◆ WHAT THE TASK ASKS
State how many lines of the data below hold the string "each", giving nothing but the number.

★ ★ ★ ★ ★ ★ ★

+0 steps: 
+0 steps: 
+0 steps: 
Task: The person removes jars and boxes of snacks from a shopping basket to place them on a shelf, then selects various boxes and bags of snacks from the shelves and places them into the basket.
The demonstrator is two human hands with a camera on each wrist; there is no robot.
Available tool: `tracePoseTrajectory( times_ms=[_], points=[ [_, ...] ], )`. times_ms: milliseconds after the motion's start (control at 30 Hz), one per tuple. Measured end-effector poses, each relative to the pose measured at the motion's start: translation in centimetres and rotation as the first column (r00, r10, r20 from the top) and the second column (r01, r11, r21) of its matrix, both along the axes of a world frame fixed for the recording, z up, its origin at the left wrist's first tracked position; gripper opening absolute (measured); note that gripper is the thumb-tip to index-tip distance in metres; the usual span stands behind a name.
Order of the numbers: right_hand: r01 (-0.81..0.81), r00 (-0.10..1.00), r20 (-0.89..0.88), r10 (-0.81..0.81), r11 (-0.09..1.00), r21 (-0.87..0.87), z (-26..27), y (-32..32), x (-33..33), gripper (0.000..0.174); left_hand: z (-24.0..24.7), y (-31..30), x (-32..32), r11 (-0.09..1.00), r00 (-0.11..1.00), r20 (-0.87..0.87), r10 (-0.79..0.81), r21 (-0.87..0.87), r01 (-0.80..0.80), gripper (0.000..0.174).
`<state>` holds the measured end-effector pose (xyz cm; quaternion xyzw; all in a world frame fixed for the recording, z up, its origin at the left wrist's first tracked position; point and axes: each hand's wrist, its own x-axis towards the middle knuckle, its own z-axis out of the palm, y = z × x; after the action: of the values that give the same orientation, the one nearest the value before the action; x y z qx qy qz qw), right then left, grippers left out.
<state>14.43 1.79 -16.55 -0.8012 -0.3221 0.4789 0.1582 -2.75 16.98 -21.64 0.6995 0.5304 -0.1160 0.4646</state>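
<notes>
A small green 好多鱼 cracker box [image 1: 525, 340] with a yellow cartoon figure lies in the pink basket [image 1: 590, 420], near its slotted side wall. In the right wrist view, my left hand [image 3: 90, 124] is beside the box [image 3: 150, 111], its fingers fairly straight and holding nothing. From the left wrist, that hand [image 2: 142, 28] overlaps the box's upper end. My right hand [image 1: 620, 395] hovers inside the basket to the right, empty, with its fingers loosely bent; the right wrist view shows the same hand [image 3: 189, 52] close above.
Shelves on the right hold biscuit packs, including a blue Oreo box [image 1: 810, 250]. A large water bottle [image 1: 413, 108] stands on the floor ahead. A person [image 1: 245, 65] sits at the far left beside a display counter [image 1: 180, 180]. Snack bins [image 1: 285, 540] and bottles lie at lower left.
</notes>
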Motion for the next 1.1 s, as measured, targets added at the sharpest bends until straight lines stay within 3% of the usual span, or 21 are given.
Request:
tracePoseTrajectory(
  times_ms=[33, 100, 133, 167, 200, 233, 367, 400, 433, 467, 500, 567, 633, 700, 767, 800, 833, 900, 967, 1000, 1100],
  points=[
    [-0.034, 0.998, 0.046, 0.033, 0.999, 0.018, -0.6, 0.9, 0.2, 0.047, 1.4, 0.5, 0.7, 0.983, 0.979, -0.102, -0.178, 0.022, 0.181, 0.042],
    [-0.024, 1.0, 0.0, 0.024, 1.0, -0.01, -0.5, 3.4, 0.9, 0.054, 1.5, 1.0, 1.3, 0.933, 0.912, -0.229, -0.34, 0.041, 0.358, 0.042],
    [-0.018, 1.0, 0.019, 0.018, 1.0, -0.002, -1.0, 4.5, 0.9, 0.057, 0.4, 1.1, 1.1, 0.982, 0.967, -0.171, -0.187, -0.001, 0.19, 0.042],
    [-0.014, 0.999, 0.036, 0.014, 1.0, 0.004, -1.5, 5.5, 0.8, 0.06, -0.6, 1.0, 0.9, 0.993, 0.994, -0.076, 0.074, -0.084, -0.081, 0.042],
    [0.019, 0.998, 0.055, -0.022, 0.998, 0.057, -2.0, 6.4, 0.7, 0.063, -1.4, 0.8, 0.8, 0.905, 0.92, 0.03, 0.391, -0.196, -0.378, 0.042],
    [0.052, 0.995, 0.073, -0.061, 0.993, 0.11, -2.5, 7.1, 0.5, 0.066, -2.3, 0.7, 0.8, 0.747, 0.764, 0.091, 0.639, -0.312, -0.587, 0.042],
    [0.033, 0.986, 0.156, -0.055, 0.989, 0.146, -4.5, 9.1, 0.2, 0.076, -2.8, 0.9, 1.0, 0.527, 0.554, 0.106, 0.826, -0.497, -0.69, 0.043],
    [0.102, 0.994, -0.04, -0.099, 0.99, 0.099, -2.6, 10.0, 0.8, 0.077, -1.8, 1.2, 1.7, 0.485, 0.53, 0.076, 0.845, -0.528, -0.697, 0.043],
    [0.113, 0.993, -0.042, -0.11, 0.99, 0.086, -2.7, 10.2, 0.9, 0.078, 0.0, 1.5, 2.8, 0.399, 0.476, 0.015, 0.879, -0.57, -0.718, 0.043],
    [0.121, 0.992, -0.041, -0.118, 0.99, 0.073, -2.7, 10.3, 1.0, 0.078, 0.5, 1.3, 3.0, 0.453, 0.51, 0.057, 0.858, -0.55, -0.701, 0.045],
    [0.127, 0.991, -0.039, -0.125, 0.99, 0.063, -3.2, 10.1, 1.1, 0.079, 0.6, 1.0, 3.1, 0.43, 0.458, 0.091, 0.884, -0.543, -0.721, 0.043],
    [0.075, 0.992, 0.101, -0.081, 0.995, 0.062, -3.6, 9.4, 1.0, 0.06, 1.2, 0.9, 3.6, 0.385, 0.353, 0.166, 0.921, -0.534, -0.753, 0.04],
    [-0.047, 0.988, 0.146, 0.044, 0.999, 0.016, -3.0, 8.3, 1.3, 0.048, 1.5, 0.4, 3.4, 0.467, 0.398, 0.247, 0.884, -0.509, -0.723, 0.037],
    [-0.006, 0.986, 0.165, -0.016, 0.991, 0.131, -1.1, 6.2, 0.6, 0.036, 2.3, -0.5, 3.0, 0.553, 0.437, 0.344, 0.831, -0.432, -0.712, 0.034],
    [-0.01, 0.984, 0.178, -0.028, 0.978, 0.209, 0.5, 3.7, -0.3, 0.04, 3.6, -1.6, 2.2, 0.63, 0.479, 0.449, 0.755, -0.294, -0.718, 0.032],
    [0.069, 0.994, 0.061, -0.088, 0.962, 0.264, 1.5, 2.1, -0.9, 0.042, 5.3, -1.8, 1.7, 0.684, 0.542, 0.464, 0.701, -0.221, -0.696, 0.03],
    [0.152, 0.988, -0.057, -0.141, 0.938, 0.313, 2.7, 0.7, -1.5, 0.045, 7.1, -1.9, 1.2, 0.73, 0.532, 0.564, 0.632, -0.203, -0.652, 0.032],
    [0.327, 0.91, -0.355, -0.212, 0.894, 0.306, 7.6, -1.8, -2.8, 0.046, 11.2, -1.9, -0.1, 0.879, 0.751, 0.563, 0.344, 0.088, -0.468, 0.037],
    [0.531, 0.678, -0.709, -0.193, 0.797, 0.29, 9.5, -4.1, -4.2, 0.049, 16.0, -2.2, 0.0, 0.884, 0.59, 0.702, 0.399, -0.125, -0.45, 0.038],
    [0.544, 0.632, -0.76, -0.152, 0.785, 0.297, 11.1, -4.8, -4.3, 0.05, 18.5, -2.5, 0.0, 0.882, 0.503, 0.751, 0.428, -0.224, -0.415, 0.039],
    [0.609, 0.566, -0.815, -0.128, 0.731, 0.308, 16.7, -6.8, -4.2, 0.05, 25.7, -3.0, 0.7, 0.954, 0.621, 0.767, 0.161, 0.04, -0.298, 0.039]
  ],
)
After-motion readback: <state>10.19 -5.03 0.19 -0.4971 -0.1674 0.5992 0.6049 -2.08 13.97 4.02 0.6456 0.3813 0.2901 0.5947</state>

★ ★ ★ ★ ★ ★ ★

◆ PROBLEM SOLUTION
3